> **About this task**
When you have gone through the records below, state only how many lines include the word "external".

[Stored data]
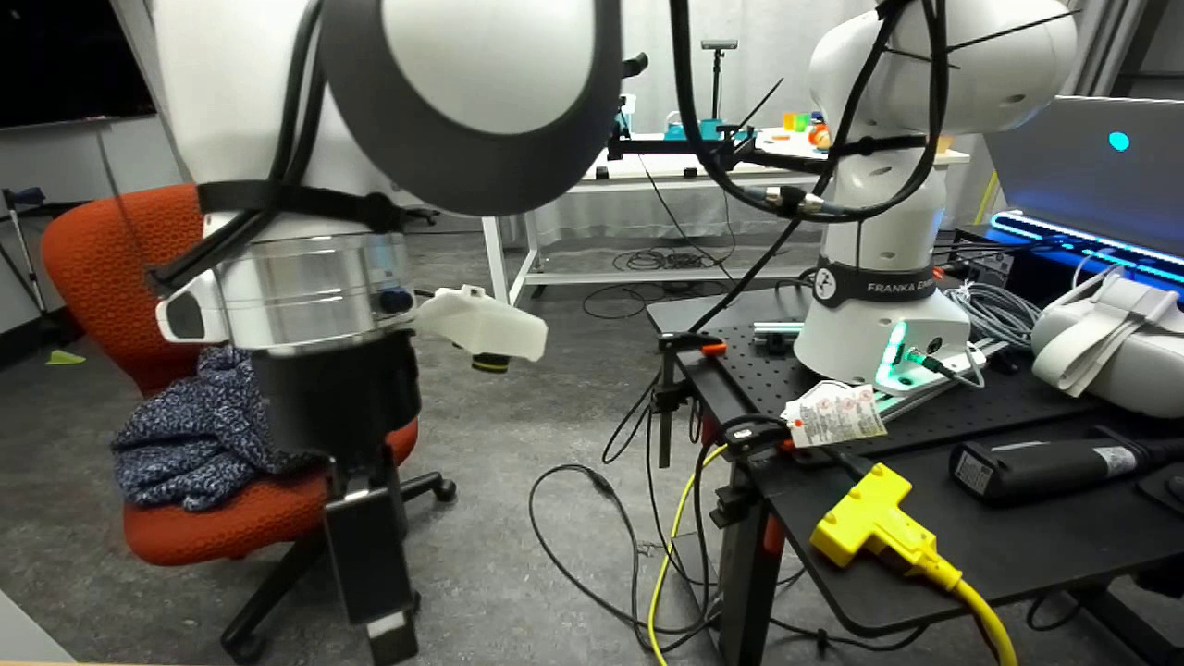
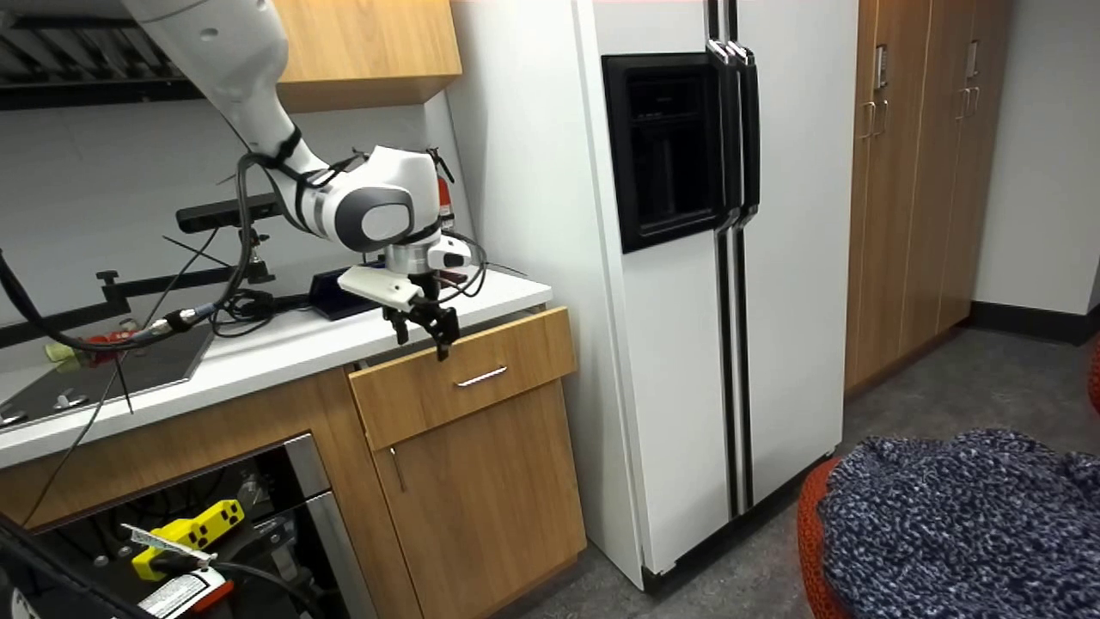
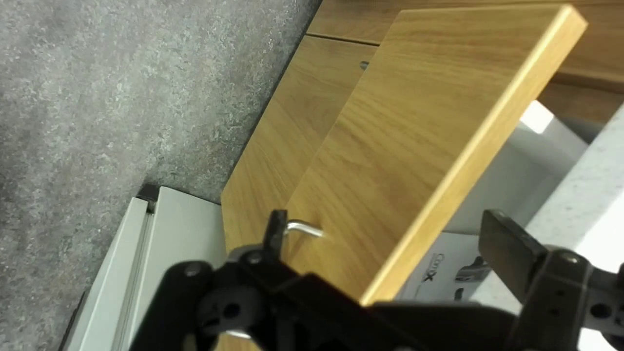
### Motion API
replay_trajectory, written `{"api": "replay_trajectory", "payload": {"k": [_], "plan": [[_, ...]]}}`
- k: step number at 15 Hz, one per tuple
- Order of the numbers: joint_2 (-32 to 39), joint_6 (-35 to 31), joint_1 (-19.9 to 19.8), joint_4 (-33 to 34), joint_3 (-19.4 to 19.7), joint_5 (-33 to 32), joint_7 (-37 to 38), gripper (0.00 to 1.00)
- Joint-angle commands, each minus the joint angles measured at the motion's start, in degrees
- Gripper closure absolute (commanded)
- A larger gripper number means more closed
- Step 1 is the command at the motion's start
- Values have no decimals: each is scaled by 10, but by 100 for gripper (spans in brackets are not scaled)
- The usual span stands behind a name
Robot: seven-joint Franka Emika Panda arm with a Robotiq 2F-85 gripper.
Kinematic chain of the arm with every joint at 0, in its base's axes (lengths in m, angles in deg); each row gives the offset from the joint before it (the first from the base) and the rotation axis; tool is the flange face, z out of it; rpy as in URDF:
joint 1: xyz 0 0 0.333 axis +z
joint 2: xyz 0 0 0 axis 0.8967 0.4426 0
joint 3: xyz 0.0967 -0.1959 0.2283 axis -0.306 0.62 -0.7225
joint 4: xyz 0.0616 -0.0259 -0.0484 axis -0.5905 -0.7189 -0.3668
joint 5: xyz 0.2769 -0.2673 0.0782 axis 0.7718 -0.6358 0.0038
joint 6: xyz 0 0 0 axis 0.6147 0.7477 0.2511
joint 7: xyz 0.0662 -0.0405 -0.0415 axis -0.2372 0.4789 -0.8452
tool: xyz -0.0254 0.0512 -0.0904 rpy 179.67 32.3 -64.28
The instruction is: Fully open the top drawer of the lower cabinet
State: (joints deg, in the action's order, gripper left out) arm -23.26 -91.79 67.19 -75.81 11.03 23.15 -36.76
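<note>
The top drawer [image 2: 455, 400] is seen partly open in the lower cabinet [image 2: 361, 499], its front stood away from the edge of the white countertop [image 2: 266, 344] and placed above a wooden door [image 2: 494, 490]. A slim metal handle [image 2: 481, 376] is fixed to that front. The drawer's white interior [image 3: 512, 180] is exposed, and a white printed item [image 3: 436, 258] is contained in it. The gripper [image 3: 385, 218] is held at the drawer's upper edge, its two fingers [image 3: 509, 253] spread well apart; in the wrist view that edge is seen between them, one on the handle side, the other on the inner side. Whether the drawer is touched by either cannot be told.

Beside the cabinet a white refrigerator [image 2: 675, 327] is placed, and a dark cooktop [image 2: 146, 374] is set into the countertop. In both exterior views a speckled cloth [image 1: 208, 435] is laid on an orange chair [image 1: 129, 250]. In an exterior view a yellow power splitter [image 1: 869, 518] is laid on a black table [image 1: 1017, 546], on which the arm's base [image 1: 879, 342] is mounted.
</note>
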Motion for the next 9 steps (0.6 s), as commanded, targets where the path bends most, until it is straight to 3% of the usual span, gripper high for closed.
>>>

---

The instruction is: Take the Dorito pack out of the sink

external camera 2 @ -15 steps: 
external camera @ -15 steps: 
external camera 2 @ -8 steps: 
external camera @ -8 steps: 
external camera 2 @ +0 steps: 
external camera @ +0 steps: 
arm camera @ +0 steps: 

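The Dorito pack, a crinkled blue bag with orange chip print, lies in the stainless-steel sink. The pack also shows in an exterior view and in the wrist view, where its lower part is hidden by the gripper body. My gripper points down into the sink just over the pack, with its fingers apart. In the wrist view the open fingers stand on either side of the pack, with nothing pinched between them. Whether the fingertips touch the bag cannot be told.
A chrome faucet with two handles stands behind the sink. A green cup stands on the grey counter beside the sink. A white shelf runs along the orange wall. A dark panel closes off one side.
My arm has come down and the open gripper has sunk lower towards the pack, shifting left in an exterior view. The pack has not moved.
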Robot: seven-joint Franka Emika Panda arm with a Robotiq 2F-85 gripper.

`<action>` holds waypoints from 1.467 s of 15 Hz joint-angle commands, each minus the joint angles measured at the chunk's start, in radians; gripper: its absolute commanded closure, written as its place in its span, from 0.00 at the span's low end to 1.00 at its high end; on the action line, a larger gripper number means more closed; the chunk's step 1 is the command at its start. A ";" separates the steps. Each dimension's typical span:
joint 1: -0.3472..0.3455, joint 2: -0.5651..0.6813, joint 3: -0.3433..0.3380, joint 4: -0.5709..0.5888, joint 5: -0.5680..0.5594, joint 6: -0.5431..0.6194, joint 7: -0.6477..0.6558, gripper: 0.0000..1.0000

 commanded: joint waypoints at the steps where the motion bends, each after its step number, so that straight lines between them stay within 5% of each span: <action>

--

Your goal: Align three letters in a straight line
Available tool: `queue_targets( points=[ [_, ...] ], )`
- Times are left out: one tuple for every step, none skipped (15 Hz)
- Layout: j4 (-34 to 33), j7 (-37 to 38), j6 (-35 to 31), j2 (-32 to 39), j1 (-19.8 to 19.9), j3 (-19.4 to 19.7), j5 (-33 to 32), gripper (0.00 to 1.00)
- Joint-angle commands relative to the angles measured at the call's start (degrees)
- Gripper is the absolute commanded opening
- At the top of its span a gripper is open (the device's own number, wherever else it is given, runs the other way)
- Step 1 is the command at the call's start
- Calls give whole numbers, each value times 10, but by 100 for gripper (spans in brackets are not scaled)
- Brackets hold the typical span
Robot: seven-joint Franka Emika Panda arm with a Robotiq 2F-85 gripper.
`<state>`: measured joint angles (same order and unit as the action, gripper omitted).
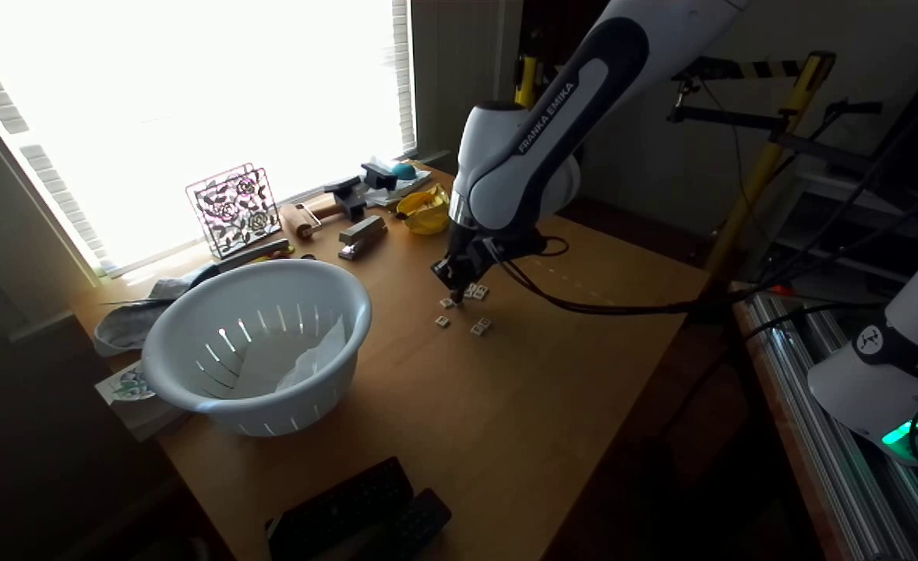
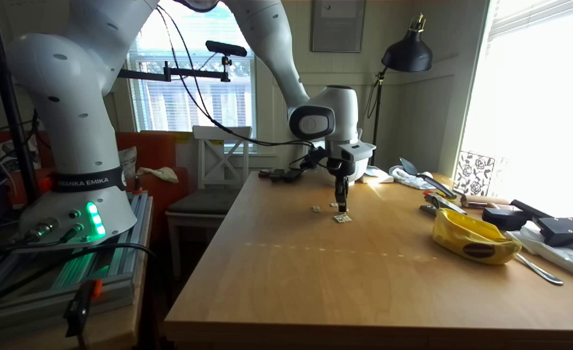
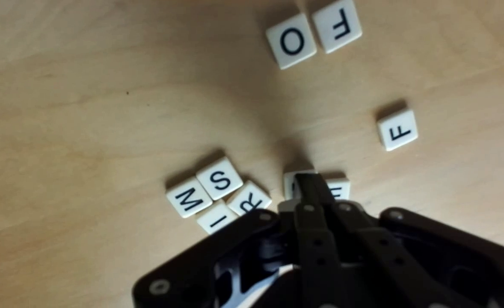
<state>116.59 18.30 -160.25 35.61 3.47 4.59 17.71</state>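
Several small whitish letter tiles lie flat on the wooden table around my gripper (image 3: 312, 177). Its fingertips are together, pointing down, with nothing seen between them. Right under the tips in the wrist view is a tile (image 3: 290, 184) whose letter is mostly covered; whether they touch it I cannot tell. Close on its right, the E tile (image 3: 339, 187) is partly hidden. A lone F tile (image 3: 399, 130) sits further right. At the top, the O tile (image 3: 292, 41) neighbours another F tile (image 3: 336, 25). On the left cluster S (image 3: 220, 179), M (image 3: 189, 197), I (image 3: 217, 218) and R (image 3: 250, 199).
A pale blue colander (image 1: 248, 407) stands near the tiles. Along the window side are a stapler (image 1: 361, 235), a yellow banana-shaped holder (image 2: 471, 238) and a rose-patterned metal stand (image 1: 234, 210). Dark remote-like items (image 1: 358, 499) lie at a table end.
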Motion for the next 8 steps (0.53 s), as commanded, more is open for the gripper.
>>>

> **Solution for this task**
6